= What is needed =
Your answer should be the exact lines of the data below from the one containing "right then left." through the one containing "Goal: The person"; please include nothing else.

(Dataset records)
----------

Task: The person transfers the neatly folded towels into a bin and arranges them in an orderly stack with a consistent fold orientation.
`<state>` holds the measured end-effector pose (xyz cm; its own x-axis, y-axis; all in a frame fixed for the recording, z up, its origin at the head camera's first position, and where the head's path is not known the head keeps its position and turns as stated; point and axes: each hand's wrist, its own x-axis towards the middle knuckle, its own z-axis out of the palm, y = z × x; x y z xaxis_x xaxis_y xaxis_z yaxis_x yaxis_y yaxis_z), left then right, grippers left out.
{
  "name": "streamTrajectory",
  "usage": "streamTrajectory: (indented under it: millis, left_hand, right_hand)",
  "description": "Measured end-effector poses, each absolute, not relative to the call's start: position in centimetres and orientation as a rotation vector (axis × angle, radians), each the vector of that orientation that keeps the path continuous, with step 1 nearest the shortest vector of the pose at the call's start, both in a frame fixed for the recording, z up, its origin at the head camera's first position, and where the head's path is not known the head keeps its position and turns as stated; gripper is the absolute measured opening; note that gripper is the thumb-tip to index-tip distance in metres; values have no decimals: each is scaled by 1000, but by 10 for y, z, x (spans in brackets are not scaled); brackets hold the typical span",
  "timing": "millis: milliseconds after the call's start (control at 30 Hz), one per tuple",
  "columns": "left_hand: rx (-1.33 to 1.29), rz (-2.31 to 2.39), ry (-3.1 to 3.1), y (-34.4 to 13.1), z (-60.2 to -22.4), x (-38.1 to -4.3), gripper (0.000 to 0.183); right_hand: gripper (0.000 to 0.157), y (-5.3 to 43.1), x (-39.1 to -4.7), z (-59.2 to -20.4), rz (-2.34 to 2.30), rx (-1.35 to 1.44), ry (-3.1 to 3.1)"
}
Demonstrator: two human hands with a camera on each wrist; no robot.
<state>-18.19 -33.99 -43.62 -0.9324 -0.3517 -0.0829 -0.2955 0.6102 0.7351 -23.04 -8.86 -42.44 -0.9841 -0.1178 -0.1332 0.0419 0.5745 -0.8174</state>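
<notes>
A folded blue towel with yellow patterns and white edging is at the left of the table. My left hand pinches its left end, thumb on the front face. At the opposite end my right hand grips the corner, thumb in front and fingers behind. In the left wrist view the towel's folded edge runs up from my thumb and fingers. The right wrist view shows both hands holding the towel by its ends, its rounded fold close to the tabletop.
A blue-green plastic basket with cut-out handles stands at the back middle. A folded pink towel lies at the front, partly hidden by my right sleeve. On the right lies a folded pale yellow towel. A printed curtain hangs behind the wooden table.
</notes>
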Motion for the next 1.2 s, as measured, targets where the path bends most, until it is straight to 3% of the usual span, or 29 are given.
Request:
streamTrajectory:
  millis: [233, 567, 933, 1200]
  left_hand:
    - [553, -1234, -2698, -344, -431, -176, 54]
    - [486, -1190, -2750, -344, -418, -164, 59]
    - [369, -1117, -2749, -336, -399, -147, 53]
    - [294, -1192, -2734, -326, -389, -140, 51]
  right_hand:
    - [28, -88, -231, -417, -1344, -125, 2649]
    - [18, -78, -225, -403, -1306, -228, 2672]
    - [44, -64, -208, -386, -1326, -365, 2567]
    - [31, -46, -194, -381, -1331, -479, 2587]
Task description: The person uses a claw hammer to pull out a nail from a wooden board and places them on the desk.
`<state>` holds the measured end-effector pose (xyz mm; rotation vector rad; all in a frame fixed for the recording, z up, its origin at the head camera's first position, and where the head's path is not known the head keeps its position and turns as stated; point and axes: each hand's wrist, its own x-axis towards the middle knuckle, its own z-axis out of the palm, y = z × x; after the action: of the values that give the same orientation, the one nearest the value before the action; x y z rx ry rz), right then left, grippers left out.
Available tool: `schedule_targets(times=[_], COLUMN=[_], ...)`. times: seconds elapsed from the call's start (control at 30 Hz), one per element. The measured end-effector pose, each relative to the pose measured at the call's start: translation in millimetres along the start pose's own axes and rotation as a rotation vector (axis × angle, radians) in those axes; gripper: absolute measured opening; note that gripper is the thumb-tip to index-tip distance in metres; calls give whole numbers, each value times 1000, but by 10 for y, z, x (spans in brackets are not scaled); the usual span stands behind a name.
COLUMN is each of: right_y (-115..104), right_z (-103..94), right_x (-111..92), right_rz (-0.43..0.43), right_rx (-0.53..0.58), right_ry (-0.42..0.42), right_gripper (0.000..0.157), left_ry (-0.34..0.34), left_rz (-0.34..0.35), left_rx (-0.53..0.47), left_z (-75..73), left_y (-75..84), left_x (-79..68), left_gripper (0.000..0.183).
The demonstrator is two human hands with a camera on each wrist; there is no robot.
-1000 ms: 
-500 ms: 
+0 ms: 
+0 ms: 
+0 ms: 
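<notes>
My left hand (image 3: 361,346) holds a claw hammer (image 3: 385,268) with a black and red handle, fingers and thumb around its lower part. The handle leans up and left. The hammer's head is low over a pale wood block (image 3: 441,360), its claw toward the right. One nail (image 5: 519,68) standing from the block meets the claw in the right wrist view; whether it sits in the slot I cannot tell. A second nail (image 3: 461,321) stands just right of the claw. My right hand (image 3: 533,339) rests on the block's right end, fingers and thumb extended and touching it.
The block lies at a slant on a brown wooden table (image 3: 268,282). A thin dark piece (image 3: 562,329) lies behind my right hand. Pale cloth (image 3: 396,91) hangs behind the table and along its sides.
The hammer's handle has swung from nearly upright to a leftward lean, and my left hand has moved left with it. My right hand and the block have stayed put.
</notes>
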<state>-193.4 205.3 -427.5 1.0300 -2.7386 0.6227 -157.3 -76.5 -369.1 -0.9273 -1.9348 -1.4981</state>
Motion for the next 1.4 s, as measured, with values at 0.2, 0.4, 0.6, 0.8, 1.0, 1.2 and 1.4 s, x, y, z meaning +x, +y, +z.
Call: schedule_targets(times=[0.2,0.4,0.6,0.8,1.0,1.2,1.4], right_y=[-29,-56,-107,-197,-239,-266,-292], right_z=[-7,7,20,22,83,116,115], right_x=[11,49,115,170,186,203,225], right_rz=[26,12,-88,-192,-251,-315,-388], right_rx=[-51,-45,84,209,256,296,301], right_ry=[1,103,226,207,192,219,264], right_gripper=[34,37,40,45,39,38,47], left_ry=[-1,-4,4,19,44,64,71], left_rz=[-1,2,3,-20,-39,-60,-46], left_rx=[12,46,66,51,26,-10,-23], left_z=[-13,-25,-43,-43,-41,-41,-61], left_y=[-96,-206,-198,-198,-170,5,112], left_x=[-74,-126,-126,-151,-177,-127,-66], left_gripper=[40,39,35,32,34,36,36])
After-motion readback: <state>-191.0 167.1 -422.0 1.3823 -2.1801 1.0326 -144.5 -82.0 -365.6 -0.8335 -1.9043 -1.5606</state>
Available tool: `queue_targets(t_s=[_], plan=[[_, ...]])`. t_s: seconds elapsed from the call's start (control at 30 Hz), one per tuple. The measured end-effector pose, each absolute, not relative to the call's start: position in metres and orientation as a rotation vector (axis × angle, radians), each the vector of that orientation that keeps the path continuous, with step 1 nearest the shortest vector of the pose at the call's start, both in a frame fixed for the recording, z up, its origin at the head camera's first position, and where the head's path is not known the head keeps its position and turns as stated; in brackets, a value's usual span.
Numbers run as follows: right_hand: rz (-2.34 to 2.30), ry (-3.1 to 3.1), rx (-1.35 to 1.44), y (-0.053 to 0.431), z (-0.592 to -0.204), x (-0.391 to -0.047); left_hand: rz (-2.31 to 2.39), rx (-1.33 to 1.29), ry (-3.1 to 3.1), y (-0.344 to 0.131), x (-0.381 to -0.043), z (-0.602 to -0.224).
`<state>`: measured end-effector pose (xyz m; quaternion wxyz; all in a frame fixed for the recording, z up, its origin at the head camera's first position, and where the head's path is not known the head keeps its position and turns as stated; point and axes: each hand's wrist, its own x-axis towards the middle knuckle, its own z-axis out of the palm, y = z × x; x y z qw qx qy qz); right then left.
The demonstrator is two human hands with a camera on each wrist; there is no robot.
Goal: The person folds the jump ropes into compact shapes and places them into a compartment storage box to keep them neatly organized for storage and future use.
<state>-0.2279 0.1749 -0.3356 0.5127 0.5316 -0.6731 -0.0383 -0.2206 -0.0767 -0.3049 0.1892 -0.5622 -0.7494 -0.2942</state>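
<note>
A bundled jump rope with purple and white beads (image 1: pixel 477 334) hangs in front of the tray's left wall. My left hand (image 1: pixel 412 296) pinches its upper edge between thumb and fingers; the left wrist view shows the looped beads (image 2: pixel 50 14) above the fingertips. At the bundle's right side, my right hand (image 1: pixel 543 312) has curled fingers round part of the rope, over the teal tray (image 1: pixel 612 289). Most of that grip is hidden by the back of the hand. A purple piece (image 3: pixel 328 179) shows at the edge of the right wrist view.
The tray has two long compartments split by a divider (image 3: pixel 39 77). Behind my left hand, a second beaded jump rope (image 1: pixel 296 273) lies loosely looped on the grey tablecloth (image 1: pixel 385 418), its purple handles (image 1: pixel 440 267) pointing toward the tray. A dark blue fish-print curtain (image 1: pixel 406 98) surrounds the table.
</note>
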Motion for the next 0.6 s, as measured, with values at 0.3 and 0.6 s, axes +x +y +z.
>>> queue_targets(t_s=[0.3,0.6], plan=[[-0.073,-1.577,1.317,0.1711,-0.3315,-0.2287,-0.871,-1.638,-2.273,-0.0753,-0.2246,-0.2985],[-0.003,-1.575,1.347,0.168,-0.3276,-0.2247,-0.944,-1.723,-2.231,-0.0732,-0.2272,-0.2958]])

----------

= Response to the exercise =
`<state>`: measured end-effector pose (xyz m; quaternion wxyz; all in a frame fixed for the recording, z up, its origin at the head camera's first position, and where the head's path is not known the head keeps its position and turns as stated; point and axes: each hand's wrist, its own x-axis towards the middle knuckle, its own z-axis out of the palm, y = z × x; x y z qw qx qy qz); right then left.
The demonstrator is two human hands with a camera on each wrist; there is no robot.
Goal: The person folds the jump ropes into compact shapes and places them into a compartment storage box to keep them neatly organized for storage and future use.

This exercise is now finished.